Write the listing out again word for word, excluding any pictures.

◆ ◆ ◆

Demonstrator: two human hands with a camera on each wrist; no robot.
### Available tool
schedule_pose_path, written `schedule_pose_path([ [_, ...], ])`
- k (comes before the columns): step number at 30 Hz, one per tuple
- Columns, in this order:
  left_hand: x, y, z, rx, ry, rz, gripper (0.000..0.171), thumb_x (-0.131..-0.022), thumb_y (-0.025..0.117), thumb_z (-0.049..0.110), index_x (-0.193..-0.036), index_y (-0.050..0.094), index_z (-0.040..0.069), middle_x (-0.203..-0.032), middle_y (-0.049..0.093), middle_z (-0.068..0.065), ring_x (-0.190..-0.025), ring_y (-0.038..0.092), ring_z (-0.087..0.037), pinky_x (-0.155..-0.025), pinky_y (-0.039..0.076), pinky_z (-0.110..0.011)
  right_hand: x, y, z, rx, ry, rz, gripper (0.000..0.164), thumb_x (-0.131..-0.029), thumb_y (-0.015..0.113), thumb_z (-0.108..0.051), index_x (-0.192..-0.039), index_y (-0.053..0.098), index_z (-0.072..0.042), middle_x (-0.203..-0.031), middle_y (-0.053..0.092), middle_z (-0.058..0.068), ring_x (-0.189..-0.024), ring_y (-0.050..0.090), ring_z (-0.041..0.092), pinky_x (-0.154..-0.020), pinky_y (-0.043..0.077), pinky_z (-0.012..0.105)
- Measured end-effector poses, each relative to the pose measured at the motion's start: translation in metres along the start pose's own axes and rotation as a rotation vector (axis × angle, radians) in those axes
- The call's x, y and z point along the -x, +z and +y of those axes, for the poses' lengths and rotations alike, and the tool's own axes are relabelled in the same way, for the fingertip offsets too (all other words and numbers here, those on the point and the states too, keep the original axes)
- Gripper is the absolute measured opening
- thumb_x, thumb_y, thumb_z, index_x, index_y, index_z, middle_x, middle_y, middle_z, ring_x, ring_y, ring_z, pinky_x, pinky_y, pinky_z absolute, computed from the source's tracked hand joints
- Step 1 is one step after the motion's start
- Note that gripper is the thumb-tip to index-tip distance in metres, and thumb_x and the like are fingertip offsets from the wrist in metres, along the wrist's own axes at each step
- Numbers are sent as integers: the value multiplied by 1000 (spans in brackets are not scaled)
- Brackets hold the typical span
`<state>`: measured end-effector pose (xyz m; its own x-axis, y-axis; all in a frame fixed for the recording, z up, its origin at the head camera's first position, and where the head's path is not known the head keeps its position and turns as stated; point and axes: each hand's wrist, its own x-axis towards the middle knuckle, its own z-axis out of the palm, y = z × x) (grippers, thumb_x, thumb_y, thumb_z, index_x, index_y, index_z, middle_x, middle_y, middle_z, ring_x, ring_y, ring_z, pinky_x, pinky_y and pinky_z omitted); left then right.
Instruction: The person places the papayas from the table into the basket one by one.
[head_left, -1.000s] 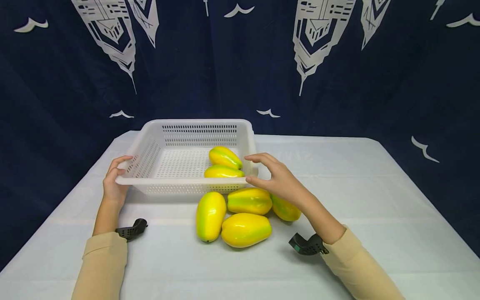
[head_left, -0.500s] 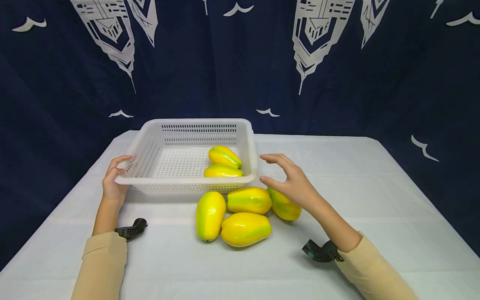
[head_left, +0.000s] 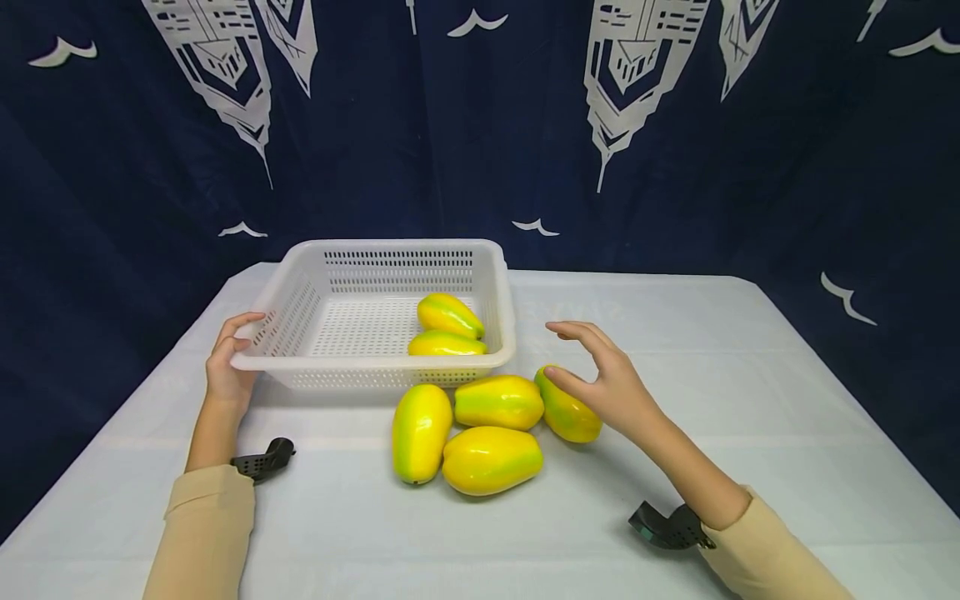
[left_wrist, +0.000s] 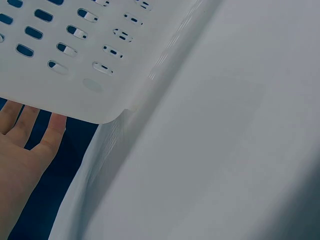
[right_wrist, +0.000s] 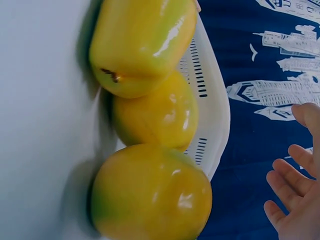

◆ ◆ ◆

> _Output of the exercise_
Demonstrator: two human hands with a camera on each wrist; no robot.
### Available tool
schedule_pose_path, written `schedule_pose_path([ [_, ...], ])`
- k (comes before the columns): step number at 30 Hz, one per tuple
- Columns, in this order:
  left_hand: x, y, z, rx, ry, rz, gripper (0.000..0.171), thumb_x (-0.131..-0.022), thumb_y (-0.025..0.117), thumb_z (-0.049..0.110), index_x (-0.193..-0.036), index_y (-0.050..0.094), index_z (-0.040..0.069), middle_x (-0.203..-0.032), middle_y (-0.049..0.093), middle_z (-0.068..0.065), ring_x (-0.190..-0.025), ring_y (-0.038..0.092), ring_z (-0.087..0.037), pinky_x (-0.155..-0.025), pinky_y (-0.039..0.076), pinky_z (-0.110..0.011)
  right_hand: x, y, z, rx, ry, rz, gripper (0.000..0.164), thumb_x (-0.131..-0.029), thumb_y (-0.015..0.113), thumb_z (-0.108..0.051), index_x (-0.192..-0.039), index_y (-0.053..0.098), index_z (-0.072..0.042), middle_x (-0.203..-0.031), middle_y (-0.053..0.092), middle_z (-0.058..0.068), ring_x (-0.189..-0.024), ring_y (-0.050..0.090), ring_z (-0.041..0.092), pinky_x (-0.154..-0.020), pinky_y (-0.043..0.077), pinky_z (-0.012..0.105)
- Measured end-effector poses, each relative to the pose measured at the motion's start: translation in metres along the start pose's own axes and rotation as a rotation vector (axis × angle, radians) in those axes
- The call's x, y and z point along the -x, +z and +y of those axes, for the poses' lengths and rotations alike, and the tool's own axes are relabelled in the same way, for the fingertip offsets too (all other words and numbers here, those on the point and the states too, keep the original axes)
- Gripper is the absolute measured opening
- thumb_x, thumb_y, thumb_z, index_x, index_y, index_z, middle_x, middle_y, middle_z, ring_x, ring_y, ring_z, pinky_x, pinky_y, pinky_z absolute, computed from the source's tracked hand joints
- Step 1 is one step after the motion's start
- Note that gripper is the thumb-tip to index-tip distance in metres, and thumb_x and the like are fingertip offsets from the wrist in metres, along the wrist's own axes at each step
- Numbers are sent as integers: the value multiplied by 1000 (spans in brackets are not scaled)
- Brackets hold the typical span
`<state>`: measured end-effector pose (xyz m; its own x-axis, y-axis; all in a frame fixed for the recording, z up, its origin at the head camera's first position, and where the head's path is not known the head keeps its position and turns as stated; point and axes: each hand's wrist, its own x-axis towards the middle knuckle, its own z-axis out of the palm, y = z × x) (grippers, thumb_x, thumb_y, thumb_z, index_x, index_y, index_z, middle_x, middle_y, middle_z, ring_x, ring_y, ring_z, pinky_x, pinky_y and pinky_z omitted); left then right.
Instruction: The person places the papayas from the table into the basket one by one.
[head_left, -1.000s] 
[head_left, -0.500s] 
[head_left, +0.000s] 
[left_wrist, +0.000s] 
[right_wrist, +0.000s] 

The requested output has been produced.